WHAT THIS TASK INVOLVES
Lines holding the string "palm" in the listing below are to be copied.

DATA FOR THIS TASK
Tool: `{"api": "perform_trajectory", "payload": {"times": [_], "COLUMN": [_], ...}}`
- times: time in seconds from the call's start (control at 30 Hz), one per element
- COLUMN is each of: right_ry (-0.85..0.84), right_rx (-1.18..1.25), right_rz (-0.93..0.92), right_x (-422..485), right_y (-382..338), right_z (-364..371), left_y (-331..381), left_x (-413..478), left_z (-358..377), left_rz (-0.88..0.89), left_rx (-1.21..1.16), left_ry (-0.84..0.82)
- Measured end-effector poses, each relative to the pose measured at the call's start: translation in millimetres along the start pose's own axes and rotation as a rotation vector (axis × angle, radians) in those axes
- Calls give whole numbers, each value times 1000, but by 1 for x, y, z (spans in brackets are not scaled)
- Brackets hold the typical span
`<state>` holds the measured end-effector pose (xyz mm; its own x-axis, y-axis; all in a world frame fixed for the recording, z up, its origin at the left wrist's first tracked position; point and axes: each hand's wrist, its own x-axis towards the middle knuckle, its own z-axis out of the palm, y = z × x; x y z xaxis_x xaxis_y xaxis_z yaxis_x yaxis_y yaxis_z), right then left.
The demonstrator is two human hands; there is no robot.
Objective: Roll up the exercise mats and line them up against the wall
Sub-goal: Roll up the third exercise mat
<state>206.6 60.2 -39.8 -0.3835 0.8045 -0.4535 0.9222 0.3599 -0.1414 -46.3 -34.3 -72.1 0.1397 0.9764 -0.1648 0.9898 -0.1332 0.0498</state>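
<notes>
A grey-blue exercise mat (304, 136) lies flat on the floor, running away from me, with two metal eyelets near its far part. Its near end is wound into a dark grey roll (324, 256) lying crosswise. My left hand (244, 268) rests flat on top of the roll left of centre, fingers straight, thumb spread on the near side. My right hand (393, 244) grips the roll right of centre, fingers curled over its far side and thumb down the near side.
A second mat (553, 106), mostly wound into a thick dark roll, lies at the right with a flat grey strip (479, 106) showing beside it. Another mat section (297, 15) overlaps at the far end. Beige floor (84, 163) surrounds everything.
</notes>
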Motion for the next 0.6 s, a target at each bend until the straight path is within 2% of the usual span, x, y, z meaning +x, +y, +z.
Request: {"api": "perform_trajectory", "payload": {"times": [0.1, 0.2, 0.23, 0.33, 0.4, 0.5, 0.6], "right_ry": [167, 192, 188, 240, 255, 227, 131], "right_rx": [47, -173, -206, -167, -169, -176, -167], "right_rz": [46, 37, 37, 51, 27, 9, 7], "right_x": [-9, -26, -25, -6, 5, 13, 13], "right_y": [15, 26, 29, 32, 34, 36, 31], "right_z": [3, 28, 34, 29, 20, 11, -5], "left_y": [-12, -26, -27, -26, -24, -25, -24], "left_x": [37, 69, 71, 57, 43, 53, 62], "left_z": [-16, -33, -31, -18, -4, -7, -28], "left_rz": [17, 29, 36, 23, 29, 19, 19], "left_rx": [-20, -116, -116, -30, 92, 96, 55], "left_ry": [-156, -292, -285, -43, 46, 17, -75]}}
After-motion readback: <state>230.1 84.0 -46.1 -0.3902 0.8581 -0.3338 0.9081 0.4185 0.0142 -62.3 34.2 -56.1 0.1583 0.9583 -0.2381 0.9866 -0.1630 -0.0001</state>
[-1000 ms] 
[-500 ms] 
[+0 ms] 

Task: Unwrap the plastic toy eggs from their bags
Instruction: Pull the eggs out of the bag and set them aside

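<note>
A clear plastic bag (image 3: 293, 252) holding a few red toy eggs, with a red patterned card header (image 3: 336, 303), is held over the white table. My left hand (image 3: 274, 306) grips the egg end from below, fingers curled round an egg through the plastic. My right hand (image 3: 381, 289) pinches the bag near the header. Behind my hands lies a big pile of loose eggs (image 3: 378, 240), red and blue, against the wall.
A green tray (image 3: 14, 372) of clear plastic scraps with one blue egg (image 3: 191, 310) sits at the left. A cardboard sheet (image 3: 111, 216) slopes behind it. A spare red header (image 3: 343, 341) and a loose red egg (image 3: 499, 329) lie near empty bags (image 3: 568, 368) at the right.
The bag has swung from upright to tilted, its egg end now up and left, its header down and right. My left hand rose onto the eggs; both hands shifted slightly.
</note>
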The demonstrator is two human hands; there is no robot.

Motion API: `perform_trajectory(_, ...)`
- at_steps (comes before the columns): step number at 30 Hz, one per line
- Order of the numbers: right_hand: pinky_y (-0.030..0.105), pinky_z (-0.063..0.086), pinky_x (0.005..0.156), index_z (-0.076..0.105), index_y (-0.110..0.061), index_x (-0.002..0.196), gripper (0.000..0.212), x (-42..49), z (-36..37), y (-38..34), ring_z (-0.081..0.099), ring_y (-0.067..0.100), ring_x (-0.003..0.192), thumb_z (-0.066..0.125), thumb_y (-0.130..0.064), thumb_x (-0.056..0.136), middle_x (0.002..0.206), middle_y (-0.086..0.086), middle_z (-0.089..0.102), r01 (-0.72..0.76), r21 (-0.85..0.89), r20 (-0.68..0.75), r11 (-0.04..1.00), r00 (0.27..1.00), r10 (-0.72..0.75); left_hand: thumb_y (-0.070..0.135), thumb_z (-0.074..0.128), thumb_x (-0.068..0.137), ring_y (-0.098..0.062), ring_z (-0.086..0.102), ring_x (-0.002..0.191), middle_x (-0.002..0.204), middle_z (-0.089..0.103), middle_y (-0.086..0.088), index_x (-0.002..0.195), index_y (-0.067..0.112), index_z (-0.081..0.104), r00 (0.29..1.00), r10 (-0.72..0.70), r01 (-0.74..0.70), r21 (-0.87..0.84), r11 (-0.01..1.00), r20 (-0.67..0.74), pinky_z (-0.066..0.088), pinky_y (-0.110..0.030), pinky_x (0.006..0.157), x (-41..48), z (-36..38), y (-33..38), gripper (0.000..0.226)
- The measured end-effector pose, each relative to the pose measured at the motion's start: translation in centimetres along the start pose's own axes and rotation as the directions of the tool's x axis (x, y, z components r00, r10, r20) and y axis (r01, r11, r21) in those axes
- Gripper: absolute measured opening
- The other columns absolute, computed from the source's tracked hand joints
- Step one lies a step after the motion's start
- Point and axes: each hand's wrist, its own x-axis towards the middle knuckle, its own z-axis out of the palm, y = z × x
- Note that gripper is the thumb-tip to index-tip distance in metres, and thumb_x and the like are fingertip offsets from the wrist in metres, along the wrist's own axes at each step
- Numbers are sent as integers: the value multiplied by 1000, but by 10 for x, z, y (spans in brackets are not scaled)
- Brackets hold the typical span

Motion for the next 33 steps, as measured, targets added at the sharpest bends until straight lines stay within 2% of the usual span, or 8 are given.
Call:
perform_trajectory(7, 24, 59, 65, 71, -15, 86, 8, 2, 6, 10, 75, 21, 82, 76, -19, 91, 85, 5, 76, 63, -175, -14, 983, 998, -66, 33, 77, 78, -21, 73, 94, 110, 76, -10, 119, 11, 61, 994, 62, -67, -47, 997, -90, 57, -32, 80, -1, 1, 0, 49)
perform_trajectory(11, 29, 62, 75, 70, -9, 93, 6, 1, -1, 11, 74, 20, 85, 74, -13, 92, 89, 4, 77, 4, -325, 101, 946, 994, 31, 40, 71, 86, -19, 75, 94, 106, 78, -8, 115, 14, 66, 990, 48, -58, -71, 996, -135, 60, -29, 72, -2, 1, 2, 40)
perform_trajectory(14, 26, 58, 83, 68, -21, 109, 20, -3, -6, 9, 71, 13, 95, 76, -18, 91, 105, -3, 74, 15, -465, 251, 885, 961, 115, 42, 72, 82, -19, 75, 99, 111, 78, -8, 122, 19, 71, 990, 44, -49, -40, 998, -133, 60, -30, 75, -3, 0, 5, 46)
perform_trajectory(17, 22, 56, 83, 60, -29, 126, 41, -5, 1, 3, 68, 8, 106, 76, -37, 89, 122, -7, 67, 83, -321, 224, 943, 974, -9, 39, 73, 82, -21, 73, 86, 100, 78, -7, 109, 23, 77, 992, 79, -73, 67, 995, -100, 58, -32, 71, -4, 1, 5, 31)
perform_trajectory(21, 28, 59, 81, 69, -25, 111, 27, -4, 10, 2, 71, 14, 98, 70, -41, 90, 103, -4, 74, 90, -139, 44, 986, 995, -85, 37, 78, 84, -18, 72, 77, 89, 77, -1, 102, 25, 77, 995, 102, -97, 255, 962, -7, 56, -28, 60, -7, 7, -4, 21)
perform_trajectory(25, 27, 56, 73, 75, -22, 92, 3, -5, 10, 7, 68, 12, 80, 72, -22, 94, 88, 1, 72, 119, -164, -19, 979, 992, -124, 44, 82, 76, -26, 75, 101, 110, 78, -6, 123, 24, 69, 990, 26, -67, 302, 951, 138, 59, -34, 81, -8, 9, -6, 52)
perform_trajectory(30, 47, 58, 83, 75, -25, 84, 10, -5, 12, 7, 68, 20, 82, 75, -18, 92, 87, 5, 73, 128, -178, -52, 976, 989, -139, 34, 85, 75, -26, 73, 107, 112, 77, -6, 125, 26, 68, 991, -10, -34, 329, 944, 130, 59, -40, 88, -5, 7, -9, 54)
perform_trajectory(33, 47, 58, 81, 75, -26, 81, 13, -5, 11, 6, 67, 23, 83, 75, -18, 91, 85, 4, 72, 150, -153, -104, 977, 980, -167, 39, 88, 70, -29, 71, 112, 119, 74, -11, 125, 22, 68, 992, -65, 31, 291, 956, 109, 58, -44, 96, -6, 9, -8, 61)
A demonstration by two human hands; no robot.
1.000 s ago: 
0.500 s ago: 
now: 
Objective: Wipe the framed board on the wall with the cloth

ANSWER TO THE EXERCISE
`<state>` holds the measured end-effector pose (xyz mm; its own x-axis, y-axis; all in a world frame fixed for the recording, z up, its origin at the left wrist's first tracked position; point and axes: each hand's wrist, its own x-axis towards the middle knuckle, its own z-axis out of the palm, y = z × x; x y z xaxis_x xaxis_y xaxis_z yaxis_x yaxis_y yaxis_z), right then left.
- Point and axes: each hand's wrist, its own x-axis towards the middle knuckle, its own z-axis out of the palm, y = z × x

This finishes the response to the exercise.